PySpark packages installation on kubernetes with Spark-Submit: ivy-cache file not found error

T

4

7

I am fighting it the whole day. I am able to install and to use a package (graphframes) with spark shell or a connected Jupiter notebook, but I would like to move it to the kubernetes based spark environment with spark-submit. My spark version: 3.0.1 I downloaded the last available .jar file (graphframes-0.8.1-spark3.0-s_2.12.jar) from spark-packages and put it to the jars folder. I use a variation of standard spark docker file to build my images.
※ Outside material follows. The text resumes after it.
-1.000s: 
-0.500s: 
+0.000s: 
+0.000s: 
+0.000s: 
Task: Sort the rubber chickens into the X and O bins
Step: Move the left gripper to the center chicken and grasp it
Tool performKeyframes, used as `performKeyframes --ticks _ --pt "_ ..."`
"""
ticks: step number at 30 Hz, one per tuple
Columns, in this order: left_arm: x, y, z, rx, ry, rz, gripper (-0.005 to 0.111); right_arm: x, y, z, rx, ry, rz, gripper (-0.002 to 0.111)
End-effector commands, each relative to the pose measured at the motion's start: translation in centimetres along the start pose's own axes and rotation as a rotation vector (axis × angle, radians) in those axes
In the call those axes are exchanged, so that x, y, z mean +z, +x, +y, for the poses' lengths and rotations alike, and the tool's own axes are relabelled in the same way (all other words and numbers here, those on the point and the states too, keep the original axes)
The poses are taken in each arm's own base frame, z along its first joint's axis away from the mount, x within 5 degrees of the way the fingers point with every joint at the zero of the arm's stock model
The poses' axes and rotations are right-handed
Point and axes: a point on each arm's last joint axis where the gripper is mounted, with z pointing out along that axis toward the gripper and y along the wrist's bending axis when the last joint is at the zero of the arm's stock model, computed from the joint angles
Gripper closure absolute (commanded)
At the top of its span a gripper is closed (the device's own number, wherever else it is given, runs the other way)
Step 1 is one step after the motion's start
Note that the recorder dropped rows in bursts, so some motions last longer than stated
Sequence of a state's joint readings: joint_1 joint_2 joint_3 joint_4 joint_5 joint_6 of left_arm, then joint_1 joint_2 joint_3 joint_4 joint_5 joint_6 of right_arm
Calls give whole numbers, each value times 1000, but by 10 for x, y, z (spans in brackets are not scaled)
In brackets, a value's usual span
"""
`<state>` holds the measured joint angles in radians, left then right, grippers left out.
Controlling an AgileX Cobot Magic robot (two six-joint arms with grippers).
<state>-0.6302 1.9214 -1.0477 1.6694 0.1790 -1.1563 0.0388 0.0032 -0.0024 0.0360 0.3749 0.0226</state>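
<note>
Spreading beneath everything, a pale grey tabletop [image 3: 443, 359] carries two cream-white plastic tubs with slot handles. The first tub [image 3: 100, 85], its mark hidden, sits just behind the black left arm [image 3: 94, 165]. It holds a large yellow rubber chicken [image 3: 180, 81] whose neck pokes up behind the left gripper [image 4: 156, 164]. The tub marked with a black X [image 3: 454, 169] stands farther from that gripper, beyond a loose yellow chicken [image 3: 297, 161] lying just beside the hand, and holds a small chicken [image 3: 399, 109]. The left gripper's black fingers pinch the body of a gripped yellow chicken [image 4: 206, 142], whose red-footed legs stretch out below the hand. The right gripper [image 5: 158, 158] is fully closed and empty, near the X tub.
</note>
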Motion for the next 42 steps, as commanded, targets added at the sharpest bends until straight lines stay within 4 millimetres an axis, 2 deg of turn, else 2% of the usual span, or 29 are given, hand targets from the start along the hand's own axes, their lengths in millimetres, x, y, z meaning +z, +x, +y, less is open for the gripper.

My spark-submit command looks like:

$SPARK_HOME/bin/spark-submit \
--master k8s://https://kubernetes.docker.internal:6443 \
--deploy-mode cluster \
--conf spark.executor.instances=$2 \
--conf spark.kubernetes.container.image=myimage.io/repositorypath \
--packages graphframes:graphframes:0.8.1-spark3.0-s_2.12 \
--jars "local:///opt/spark/jars/graphframes-0.8.1-spark3.0-s_2.12.jar" \
path/to/my/script/script.py

But it ends with an error:

Ivy Default Cache set to: /opt/spark/.ivy2/cache
The jars for the packages stored in: /opt/spark/.ivy2/jars
:: loading settings :: url = jar:file:/opt/spark/jars/ivy-2.4.0.jar!/org/apache/ivy/core/settings/ivysettings.xml
graphframes#graphframes added as a dependency
:: resolving dependencies :: org.apache.spark#spark-submit-parent-e833e157-44f5-4055-81a4-3ab524176ef5;1.0
    confs: [default]
Exception in thread "main" java.io.FileNotFoundException: /opt/spark/.ivy2/cache/resolved-org.apache.spark-spark-submit-parent-e833e157-44f5-4055-81a4-3ab524176ef5-1.0.xml (No such file or directory)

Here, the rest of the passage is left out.